Work to be completed: Transcribe the listing below from its opening line up to and including the line that contains "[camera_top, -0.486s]"; reproduce nothing else.

Input records:
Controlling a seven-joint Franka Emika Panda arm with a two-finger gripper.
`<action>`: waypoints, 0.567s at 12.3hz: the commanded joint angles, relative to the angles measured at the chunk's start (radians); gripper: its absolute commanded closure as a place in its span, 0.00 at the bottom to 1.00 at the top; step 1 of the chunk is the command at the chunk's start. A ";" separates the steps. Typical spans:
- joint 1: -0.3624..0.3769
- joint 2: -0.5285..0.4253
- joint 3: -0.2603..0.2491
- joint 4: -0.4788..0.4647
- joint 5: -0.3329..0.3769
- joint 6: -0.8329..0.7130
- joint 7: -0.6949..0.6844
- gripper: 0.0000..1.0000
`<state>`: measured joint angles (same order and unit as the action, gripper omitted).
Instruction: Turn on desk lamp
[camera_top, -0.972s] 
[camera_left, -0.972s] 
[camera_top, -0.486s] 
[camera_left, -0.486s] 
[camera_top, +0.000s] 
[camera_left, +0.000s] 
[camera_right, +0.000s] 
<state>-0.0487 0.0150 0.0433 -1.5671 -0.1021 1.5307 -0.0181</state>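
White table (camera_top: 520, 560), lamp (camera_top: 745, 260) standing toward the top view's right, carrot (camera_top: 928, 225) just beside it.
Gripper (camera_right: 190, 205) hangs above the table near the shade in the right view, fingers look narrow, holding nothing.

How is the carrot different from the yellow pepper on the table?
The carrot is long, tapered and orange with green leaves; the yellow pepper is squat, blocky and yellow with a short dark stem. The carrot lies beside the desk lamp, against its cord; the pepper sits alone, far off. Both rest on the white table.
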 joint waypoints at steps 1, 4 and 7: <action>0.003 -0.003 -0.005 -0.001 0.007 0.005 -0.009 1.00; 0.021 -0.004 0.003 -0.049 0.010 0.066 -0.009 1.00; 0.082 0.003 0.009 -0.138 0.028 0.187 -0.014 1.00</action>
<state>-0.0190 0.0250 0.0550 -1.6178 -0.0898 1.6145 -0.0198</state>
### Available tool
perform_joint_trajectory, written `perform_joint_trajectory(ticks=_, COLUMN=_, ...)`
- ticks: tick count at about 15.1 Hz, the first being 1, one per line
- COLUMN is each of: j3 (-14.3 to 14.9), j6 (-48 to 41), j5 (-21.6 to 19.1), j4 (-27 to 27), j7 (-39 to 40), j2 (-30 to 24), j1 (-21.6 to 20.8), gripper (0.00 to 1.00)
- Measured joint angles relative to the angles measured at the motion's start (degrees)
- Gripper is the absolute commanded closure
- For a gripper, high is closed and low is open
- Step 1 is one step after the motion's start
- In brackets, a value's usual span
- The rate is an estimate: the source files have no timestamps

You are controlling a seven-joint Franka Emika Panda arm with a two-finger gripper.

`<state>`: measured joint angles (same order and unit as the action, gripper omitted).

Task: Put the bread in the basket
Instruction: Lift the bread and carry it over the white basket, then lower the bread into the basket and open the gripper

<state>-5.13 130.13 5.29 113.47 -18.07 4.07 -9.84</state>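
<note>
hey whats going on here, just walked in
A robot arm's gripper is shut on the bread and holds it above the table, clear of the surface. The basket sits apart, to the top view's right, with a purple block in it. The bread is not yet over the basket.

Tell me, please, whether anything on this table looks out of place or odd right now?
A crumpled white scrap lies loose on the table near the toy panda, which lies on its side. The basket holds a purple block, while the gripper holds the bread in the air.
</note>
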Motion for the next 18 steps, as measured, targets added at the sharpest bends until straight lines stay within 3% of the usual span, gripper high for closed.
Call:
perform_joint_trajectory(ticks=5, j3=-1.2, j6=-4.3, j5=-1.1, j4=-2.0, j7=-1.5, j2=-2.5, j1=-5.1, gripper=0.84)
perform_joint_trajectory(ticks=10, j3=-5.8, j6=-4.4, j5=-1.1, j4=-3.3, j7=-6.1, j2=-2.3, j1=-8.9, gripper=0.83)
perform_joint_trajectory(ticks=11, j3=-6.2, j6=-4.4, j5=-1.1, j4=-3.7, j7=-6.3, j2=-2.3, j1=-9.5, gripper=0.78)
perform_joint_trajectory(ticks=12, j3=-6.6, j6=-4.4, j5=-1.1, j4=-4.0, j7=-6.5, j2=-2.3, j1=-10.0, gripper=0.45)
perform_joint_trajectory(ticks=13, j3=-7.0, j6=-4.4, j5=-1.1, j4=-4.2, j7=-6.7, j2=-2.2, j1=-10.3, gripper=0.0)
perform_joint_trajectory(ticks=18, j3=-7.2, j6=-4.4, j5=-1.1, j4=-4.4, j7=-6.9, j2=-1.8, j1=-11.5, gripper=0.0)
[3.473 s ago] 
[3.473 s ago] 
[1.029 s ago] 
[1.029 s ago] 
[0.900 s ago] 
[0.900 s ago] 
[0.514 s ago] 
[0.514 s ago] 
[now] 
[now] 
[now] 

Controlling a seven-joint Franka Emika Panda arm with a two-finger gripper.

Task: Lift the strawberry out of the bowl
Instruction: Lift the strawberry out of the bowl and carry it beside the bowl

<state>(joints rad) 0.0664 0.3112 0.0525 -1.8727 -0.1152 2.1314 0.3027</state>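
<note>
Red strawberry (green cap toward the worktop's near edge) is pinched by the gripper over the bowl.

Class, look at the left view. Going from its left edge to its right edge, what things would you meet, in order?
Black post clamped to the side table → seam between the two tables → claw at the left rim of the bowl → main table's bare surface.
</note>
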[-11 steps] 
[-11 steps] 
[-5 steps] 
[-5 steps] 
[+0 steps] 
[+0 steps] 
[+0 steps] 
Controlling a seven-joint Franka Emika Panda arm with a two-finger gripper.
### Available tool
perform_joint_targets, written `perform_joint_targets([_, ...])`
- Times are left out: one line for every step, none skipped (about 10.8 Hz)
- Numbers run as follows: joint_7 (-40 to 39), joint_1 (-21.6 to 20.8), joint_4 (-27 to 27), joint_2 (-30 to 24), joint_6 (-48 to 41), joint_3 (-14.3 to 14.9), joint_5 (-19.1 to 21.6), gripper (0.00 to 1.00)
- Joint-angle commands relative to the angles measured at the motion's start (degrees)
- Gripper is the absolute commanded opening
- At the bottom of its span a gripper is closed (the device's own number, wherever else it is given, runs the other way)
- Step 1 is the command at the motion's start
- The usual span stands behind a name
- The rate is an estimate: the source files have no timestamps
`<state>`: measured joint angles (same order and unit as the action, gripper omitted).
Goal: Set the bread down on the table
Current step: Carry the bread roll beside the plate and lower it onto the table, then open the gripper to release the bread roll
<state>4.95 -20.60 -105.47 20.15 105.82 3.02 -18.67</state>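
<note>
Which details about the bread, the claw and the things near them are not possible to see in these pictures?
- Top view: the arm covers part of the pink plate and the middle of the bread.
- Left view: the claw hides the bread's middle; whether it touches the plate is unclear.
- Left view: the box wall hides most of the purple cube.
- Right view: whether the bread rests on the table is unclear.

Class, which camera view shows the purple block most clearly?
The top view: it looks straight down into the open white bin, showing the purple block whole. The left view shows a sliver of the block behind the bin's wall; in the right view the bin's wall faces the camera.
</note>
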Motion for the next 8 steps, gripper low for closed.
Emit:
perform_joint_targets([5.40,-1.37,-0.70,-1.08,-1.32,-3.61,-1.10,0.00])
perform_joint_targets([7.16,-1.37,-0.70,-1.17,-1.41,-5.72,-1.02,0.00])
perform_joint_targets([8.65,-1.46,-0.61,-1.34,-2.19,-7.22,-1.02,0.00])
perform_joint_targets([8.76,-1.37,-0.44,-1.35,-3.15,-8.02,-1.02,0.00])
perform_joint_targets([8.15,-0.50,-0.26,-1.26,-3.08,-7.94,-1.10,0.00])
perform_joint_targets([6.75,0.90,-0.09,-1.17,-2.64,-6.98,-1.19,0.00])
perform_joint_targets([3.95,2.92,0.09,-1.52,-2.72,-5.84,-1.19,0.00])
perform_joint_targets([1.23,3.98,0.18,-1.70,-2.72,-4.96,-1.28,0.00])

Task response:
Controlling a seven-joint Franka Emika Panda arm with a two-finger gripper.
`<action>`: waypoints, 0.567s at 12.3hz: the commanded joint angles, relative to the angles measured at the chunk's start (radians); gripper: its absolute commanded closure as a place in its span, 0.00 at the bottom to 1.00 at the top; step 1 of the chunk is the command at the chunk's start. A ";" separates the steps. Typical spans:
- joint 1: -0.3624..0.3769
- joint 2: -0.5285..0.4253
- joint 3: -0.2603..0.2491
- joint 4: -0.4788..0.4647
- joint 5: -0.3329..0.3769
- joint 6: -0.8329..0.7130
- joint 7: -0.6949..0.6844
- gripper: 0.0000..1.0000
`<state>`: measured joint angles (same order and unit as the action, gripper omitted).
Instruction: Turn on desk lamp
[camera_top, -0.972s] 
[camera_left, -0.972s] 
[camera_top, -0.486s] 

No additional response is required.